There was just one left of Sharon’s award winning Lemon Snowdrop cookies at the bake off at work!!! She saved me one! Will bake more! They are Awesome!! She is going to make a batch for Christmas!

More of Sharon’s award winning baked goodies: Now this Triple Chocolate Candy Cane cookie is as Delicious as the Lemon Snowdrop cookies! I’ve asked her for the recipe to share with you, Sharon it is very busy checking your list more than twice! lol!

LEMON SNOWDROPS

 

TOTAL TIMEPrep: 40 min. + chilling Bake: 10 min./batch + cooling

YIELD:24 servings

Ingredients

·         1 cup butter, softened

·         1/2 cup confectioners’ sugar

·         1/4 teaspoon salt

·         1 teaspoon lemon extract

·         2 cups all-purpose flour

·         Granulated sugar

·         FILLING:

·         1 large egg, lightly beaten

·         2/3 cup granulated sugar

·         2 teaspoons grated lemon zest

·         3 tablespoons lemon juice

·         4 teaspoons butter

·         Additional confectioners’ sugar, optional

Directions

·         1. Preheat oven to 350°. Cream butter, confectioners’ sugar and salt until light and fluffy. Beat in extract. Gradually beat in flour. Shape teaspoonfuls of dough into balls (if necessary, refrigerate dough, covered, until firm enough to shape). Place 1 in. apart on ungreased baking sheets; flatten slightly with bottom of a glass dipped in granulated sugar. Bake until light brown, 10-12 minutes. Remove cookies from pans to wire racks to cool completely.

·         2. For filling, whisk together egg, granulated sugar, lemon zest and lemon juice in a small heavy saucepan over medium-low heat until blended. Add butter; cook over medium heat, whisking constantly, until thickened and a thermometer reads at least 170°, about 20 minutes. Remove from heat immediately (do not allow to boil). Transfer to a small bowl; cool. Press plastic wrap onto surface of filling. Refrigerate until cold, about 1 hour.

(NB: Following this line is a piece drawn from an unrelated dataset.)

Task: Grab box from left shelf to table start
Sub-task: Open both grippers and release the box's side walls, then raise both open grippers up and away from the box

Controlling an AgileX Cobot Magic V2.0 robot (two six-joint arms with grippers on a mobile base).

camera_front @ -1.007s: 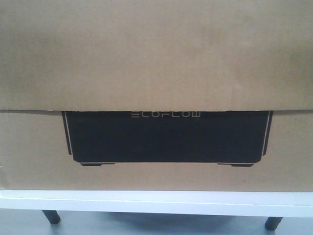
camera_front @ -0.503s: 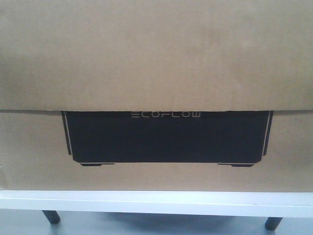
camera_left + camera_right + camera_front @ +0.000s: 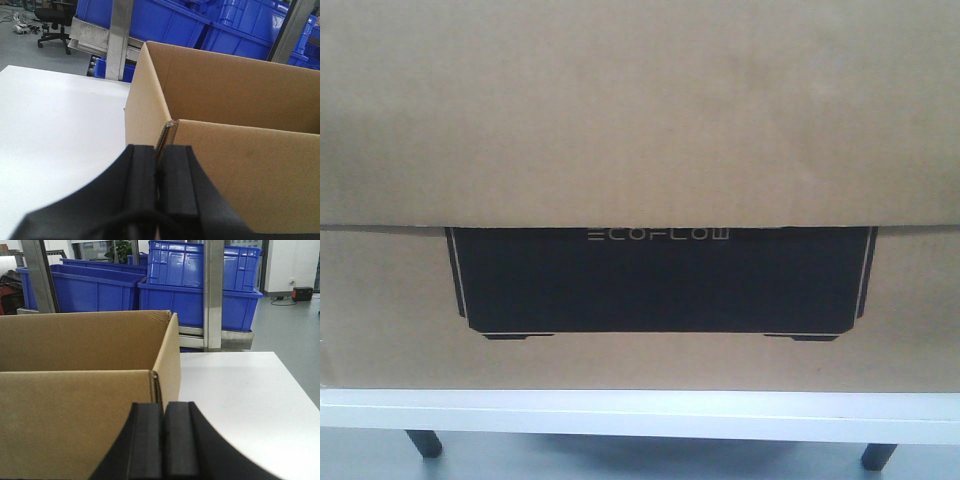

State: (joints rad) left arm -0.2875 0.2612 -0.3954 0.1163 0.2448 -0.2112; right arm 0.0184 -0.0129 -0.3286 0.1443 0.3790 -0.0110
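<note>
The box (image 3: 640,120) sits on the white worktop (image 3: 640,410), open at the top. Each hand is pinched shut on a near wall corner: the left hand (image 3: 161,187) at its 12 o'clock, the right hand (image 3: 162,440) likewise. Being a big corrugated carton, it looks stiff but thin-walled; gripped by the rim alone it could buckle or tear if loaded.
</note>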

·         3. To serve, spread lemon filling on half of cookies; cover with remaining cookies. If desired, dust with confectioners’ sugar. Store leftovers in refrigerator. 
Freeze option: Freeze unfilled, undecorated cookies in freezer containers. To use, thaw cookies in covered containers. Fill and decorate as directed. Yield: 2 dozen.

Triple Chocolate Candy Cane Cookies

TOTAL TIMEPrep: 40 min. Bake: 10 min./ batch + cooling

YIELD:36 servings

Ingredients

·         3/4 cup butter, softened

·         1 cup sugar

·         1 large egg

·         1-3/4 cups all-purpose flour

·         1/2 cup baking cocoa

·         1/4 teaspoon salt

·         1/4 teaspoon baking soda

·         3 ounces white baking chocolate, chopped

·         2 teaspoons canola oil, divided

·         3 ounces semisweet chocolate, chopped

·         1/4 cup crushed candy canes (about 10 miniature)

Directions

·         1. Preheat oven to 350°. In a small bowl, cream butter and sugar until light and fluffy. Beat in egg. In another bowl, whisk flour, cocoa, salt and baking soda; gradually beat into creamed mixture.

·         2. Shape dough into 1-in. balls; place 2 in. apart on ungreased baking sheets. Flatten to 2-in. rounds with the bottom of a glass. Bake 6-8 minutes or until set (do not overbake). Cool on pans 5 minutes. Remove to wire racks to cool completely.

·         3. In a microwave, melt white chocolate with 1 teaspoon oil; stir until smooth. Drizzle over cookies. Repeat with semisweet chocolate and remaining oil. Sprinkle tops with crushed candy canes; let stand until set. Yield: about 3 dozen.